WORK REQUEST:
All entries must be transcribed exactly, down to the last character.

:::::

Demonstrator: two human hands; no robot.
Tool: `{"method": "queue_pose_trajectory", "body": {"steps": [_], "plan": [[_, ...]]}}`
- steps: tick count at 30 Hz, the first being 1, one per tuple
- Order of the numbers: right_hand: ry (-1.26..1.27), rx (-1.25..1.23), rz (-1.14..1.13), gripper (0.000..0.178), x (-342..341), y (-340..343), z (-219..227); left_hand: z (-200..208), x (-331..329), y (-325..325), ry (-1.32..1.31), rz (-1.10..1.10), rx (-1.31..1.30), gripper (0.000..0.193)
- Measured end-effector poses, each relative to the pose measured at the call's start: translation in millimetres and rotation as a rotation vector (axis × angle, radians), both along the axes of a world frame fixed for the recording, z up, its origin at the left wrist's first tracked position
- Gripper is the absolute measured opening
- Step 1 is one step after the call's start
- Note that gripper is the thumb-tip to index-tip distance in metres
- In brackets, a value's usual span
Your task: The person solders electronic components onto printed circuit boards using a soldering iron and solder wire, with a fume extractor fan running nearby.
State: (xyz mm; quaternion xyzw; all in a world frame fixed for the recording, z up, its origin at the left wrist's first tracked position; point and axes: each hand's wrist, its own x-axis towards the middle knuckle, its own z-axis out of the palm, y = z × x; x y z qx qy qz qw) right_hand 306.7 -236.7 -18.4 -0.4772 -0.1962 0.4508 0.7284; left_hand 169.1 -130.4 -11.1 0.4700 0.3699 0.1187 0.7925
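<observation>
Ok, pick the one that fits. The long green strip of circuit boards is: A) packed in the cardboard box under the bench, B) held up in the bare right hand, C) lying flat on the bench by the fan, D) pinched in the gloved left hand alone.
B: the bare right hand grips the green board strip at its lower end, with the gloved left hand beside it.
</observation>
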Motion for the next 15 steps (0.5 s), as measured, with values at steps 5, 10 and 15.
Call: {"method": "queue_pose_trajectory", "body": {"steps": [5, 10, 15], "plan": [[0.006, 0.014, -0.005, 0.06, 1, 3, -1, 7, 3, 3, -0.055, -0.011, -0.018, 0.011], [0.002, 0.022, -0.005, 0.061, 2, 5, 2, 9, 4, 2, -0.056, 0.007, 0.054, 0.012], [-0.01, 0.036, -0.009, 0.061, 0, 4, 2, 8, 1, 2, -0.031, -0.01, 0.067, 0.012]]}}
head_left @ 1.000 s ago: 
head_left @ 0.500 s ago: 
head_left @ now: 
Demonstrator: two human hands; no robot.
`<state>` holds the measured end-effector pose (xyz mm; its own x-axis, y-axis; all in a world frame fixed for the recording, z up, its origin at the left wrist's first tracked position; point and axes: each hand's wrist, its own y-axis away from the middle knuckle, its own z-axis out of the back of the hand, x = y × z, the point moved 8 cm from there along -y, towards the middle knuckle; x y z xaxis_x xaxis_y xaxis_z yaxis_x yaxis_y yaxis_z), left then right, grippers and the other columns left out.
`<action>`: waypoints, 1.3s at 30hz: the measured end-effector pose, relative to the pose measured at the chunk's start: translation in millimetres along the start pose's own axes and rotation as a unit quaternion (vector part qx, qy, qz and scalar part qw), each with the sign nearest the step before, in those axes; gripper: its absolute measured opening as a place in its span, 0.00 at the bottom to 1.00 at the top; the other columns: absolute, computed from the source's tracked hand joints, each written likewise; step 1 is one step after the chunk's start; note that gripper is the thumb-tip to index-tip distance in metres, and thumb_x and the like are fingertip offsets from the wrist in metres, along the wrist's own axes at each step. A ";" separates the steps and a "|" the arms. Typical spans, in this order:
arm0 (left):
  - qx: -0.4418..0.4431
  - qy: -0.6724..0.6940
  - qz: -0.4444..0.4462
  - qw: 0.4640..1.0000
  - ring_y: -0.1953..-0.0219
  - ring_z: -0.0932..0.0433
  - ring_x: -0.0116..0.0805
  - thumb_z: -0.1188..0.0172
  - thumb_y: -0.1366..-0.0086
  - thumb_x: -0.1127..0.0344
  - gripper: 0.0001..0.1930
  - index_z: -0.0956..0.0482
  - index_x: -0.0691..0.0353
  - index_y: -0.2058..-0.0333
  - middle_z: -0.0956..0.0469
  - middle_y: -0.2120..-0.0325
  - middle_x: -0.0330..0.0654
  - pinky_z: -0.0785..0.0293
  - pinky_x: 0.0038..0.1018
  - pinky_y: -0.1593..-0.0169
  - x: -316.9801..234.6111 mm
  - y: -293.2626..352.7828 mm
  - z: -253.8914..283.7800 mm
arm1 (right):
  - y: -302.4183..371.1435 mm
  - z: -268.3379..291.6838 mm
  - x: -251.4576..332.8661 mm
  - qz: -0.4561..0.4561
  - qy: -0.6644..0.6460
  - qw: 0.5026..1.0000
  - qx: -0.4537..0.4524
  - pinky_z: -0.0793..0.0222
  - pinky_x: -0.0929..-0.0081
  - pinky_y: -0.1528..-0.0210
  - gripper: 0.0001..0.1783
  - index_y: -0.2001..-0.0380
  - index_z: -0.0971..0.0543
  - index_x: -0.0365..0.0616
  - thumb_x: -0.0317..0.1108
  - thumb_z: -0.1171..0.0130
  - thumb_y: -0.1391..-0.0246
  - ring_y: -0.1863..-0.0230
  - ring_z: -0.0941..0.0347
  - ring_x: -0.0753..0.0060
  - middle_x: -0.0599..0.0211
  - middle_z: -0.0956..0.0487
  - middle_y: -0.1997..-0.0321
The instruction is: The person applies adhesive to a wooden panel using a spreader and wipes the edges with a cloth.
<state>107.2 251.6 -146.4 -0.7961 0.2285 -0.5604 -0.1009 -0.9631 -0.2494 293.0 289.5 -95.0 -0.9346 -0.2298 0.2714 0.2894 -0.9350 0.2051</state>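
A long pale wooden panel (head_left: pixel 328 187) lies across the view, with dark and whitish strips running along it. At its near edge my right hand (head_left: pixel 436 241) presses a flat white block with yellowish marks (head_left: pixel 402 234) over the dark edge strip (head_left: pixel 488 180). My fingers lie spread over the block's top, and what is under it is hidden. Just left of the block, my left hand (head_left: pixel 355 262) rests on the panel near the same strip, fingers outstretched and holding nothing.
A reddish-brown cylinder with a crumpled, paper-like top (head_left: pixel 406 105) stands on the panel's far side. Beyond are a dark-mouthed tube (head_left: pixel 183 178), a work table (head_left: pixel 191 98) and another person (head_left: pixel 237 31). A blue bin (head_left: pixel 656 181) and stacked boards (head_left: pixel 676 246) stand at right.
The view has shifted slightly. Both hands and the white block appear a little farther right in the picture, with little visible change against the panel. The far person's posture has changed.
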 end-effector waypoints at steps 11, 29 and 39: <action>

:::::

WORKED SOLUTION:
Demonstrator: two human hands; no robot.
Tool: `{"method": "queue_pose_trajectory", "body": {"steps": [_], "plan": [[_, ...]]}}`
- steps: tick count at 30 Hz, the first being 1, one per tuple
- Order of the numbers: right_hand: ry (-1.26..1.27), rx (-1.25..1.23), rz (-1.14..1.13), gripper (0.000..0.178), x (-342..341), y (-340..343), z (-219..227); left_hand: z (-200..208), x (-331..329), y (-325..325), ry (-1.32..1.31), rz (-1.10..1.10), rx (-1.31..1.30), gripper (0.000..0.193)
- Measured end-effector poses, each relative to the pose measured at the call's start: translation in millimetres and rotation as a rotation vector (axis × angle, radians), both along the axes of a world frame fixed for the recording, z up, its origin at the left wrist's first tracked position
- Gripper is the absolute measured opening
- Step 1 is one step after the call's start
- Note that gripper is the thumb-tip to index-tip distance in metres
- In brackets, a value's usual span
Your task: The person solders electronic components onto printed circuit boards using a soldering iron and solder wire, with a fume extractor fan running nearby.
State: (xyz mm; quaternion xyzw; all in a world frame fixed for the recording, z up, its origin at the left wrist's first tracked position; point and axes: each hand's wrist, its own x-axis towards the middle knuckle, its own z-axis out of the palm, y = z × x; x y z qx qy qz qw) right_hand 306.7 -236.7 -18.4 -0.4772 -0.1962 0.4508 0.7284; left_hand 169.1 -130.4 -11.1 0.4700 0.3699 0.1187 0.7925
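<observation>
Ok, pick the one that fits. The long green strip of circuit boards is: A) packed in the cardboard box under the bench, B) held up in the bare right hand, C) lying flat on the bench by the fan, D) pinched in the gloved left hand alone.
B: the bare right hand grips the green board strip at its lower end, with the gloved left hand beside it.
</observation>
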Motion for the next 15 steps (0.5 s), as measured, with values at steps 5, 10 and 15.
Call: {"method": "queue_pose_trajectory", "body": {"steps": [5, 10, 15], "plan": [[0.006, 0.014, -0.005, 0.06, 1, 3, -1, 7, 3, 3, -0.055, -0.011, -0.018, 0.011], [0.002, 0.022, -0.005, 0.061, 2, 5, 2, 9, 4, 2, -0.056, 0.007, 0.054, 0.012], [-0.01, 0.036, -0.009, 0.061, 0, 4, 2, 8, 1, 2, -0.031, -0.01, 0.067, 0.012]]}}
head_left @ 1.000 s ago: 
head_left @ 0.500 s ago: 
head_left @ now: 
Demonstrator: two human hands; no robot.
`<state>` holds the measured end-effector pose (xyz mm; its own x-axis, y-axis; all in a world frame fixed for the recording, z up, its origin at the left wrist's first tracked position; point and axes: each hand's wrist, its own y-axis away from the middle knuckle, its own z-axis out of the back of the hand, x = y × z, the point moved 8 cm from there along -y, towards the middle knuckle; x y z xaxis_x xaxis_y xaxis_z yaxis_x yaxis_y yaxis_z), left then right, grippers and the other columns left out.
`<action>`: waypoints, 1.3s at 30hz: the measured end-effector pose, relative to the pose measured at the chunk's start: translation in millimetres along the start pose's own axes and rotation as a unit quaternion (vector part qx, qy, qz and scalar part qw), each with the sign nearest the step before, in those axes; gripper: its absolute measured opening as a place in its span, 0.00 at the bottom to 1.00 at the top; the other columns: absolute, computed from the source's tracked hand joints, each written likewise; step 1 is one step after the chunk's start; note that gripper is the thumb-tip to index-tip distance in metres, and thumb_x and the like are fingertip offsets from the wrist in metres, along the wrist's own axes at each step. A ";" separates the steps and a "|" the arms. Typical spans, in this order:
arm0 (left):
  - qx: -0.4418..0.4431
  - qy: -0.6724..0.6940
  - qz: -0.4444..0.4462
  - qw: 0.4640..1.0000
  - ring_y: -0.1953..-0.0219
  - ring_z: -0.0932..0.0433
  - ring_x: -0.0116..0.0805
  - thumb_z: -0.1188..0.0172
  - thumb_y: -0.1366..-0.0086
  - thumb_x: -0.1127..0.0344
  - gripper: 0.0001..0.1930
  - index_z: -0.0956..0.0482
  - index_x: -0.0691..0.0353
  - index_y: -0.2058..-0.0333
  - middle_z: -0.0956..0.0469
  - middle_y: -0.2120..-0.0325
  - middle_x: -0.0330..0.0654
  - pinky_z: -0.0785..0.0293
  - pinky_x: 0.0038..0.1018
  - pinky_y: -0.1593..-0.0169
  - x: -316.9801..234.6111 mm
  - y: -293.2626..352.7828 mm
  - z: -253.8914..283.7800 mm
arm1 (right):
  - y: -302.4183..371.1435 mm
  - z: -268.3379..291.6838 mm
  - x: -251.4576..332.8661 mm
  - qz: -0.4561..0.4561
  - qy: -0.6644..0.6460
  - qw: 0.5026..1.0000
  - qx: -0.4537..0.4524
  - pinky_z: -0.0793..0.0222
  - pinky_x: -0.0929..-0.0081
  - pinky_y: -0.1528..-0.0210
  - gripper: 0.0001..0.1783
  - index_y: -0.2001..-0.0380
  - index_z: -0.0971..0.0543
  - index_x: -0.0365..0.0616
  - thumb_x: -0.0317..0.1108
  - thumb_z: -0.1171..0.0130
  - thumb_y: -0.1391..-0.0246
  - ring_y: -0.1863..-0.0230
  - ring_z: -0.0941..0.0347
  - ring_x: -0.0753..0.0060
  - middle_x: -0.0599..0.0211
  - middle_z: -0.0956..0.0487
  - middle_y: -0.1997..-0.0321
The instruction is: The person applies adhesive to a wooden panel using a spreader and wipes the edges with a cloth.
<state>107.2 251.6 -146.4 -0.7961 0.2285 -0.5604 -0.1009 -0.9631 -0.2494 293.0 289.5 -95.0 -0.9346 -0.2298 0.2714 0.2894 -0.9350 0.2051</state>
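A long pale wooden panel (head_left: pixel 328 187) lies across the view, with dark and whitish strips running along it. At its near edge my right hand (head_left: pixel 436 241) presses a flat white block with yellowish marks (head_left: pixel 402 234) over the dark edge strip (head_left: pixel 488 180). My fingers lie spread over the block's top, and what is under it is hidden. Just left of the block, my left hand (head_left: pixel 355 262) rests on the panel near the same strip, fingers outstretched and holding nothing.
A reddish-brown cylinder with a crumpled, paper-like top (head_left: pixel 406 105) stands on the panel's far side. Beyond are a dark-mouthed tube (head_left: pixel 183 178), a work table (head_left: pixel 191 98) and another person (head_left: pixel 237 31). A blue bin (head_left: pixel 656 181) and stacked boards (head_left: pixel 676 246) stand at right.
The view has shifted slightly. Both hands and the white block appear a little farther right in the picture, with little visible change against the panel. The far person's posture has changed.
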 end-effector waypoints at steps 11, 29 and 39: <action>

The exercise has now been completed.